Humanitaire

Nord-Kivu : MSF en première ligne face à la crise humanitaire à Bambo

Depuis le 5 mai, la zone de santé de Bambo, dans le territoire de Rutshuru (Nord-Kivu), est le théâtre d’une intensification des affrontements armés. Face à l’escalade de la violence, Médecins Sans Frontières (MSF) apporte secours aux blessés et aux milliers de personnes déplacées, tout en exprimant sa vive inquiétude quant à la situation humanitaire.

Les combats ont débuté sur l’axe sud Tongo-Kibirizi, provoquant les premiers mouvements de population. La situation a basculé le 15 mai, lorsque des affrontements à l’arme lourde ont atteint le centre-ville de Bambo.

Ce jour-là, une grande partie des habitants a trouvé refuge à l’hôpital. Si certains sont rentrés chez eux par la suite, les tensions n’ont cessé d’augmenter avec l’arrivée de nouveaux groupes armés, entraînant d’autres vagues de violence.

Depuis le 17 mai, MSF constate un afflux massif de déplacés vers Bambo. Tandis que certains villages ont été évacués, d’autres habitants fuient de manière préventive. Environ 500 ménages sont actuellement installés dans des écoles et des églises, transformées en abris de fortune. Plus de 4 000 autres sont accueillis par des familles locales.

« Ces populations sont arrivées presque sans rien. Elles manquent cruellement de moyens pour s’hydrater, se laver ou même cuisiner. Les installations sanitaires sont insuffisantes, aussi bien dans les sites informels que chez les familles hôtes », alerte Matilde Gueho, cheffe de programme adjointe de MSF au Nord-Kivu.

Cette pression démographique aggrave une situation déjà fragile. L’accès à l’eau, à la nourriture et aux soins devient de plus en plus difficile. « Même les résidents permanents de Bambo ont désormais du mal à rejoindre leurs champs. Dans ce contexte sécuritaire tendu, certains risquent leur vie pour récolter quelques haricots ou fruits », ajoute-t-elle.

Les activités médicales de MSF sont perturbées, notamment dans les centres de santé périphériques. Malgré cela, l’organisation maintient ses services à l’hôpital général de Bambo et dans les structures encore accessibles. Une extension des soins est envisagée, notamment au profit des enfants.

Malgré les combats, une campagne de vaccination contre la rougeole a pu être menée début mai, permettant d’immuniser près de 40 000 enfants de moins de 15 ans.

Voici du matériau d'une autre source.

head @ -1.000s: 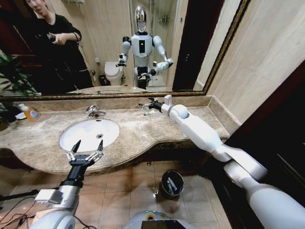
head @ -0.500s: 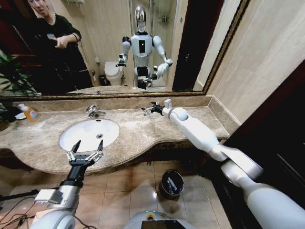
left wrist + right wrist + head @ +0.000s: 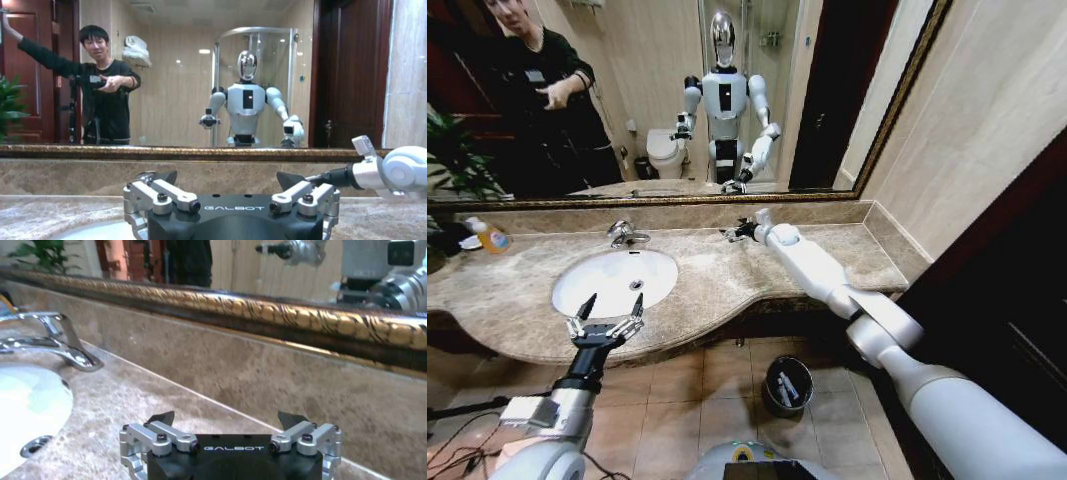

MSF prend également en charge les cas de malnutrition et de rougeole. Le 15 mai, une vingtaine de blessés ont été soignés, principalement des civils victimes de balles perdues ou d’éclats d’obus.

« Nous redoutons que de nouveaux combats n’entraînent encore plus de victimes civiles. Les cas graves sont transférés à notre hôpital de Rutshuru, mais ces évacuations sont compliquées par l’insécurité. Nous avons néanmoins réussi à acheminer plusieurs patients », poursuit Matilde Gueho.

L’hôpital de Bambo a utilisé une grande partie de ses stocks pour traiter les blessés. MSF tente de réapprovisionner les réserves dès qu’une fenêtre d’accès se présente, mais l’opération reste périlleuse et exige une logistique réactive.

La zone de santé de Bambo est par ailleurs touchée par plusieurs pathologies : paludisme, infections respiratoires aiguës et malnutrition. À Kibirizi, des cas de choléra ont été signalés, notamment dans les sites de déplacement.

MSF se dit particulièrement préoccupée par la situation nutritionnelle. L’unité de traitement intensif pour enfants malnutris fonctionne déjà au-delà de sa capacité, et l’éventualité d’un nouvel afflux de patients nécessiterait un renforcement urgent des soins ambulatoires.

L’organisation réitère son appel aux parties au conflit, le respect des structures de santé, la garantie de l’accès humanitaire et la protection des civils doivent être assurés. Elle lance également un signal d’alarme à la communauté humanitaire, l’invitant à se mobiliser davantage face à cette urgence croissante.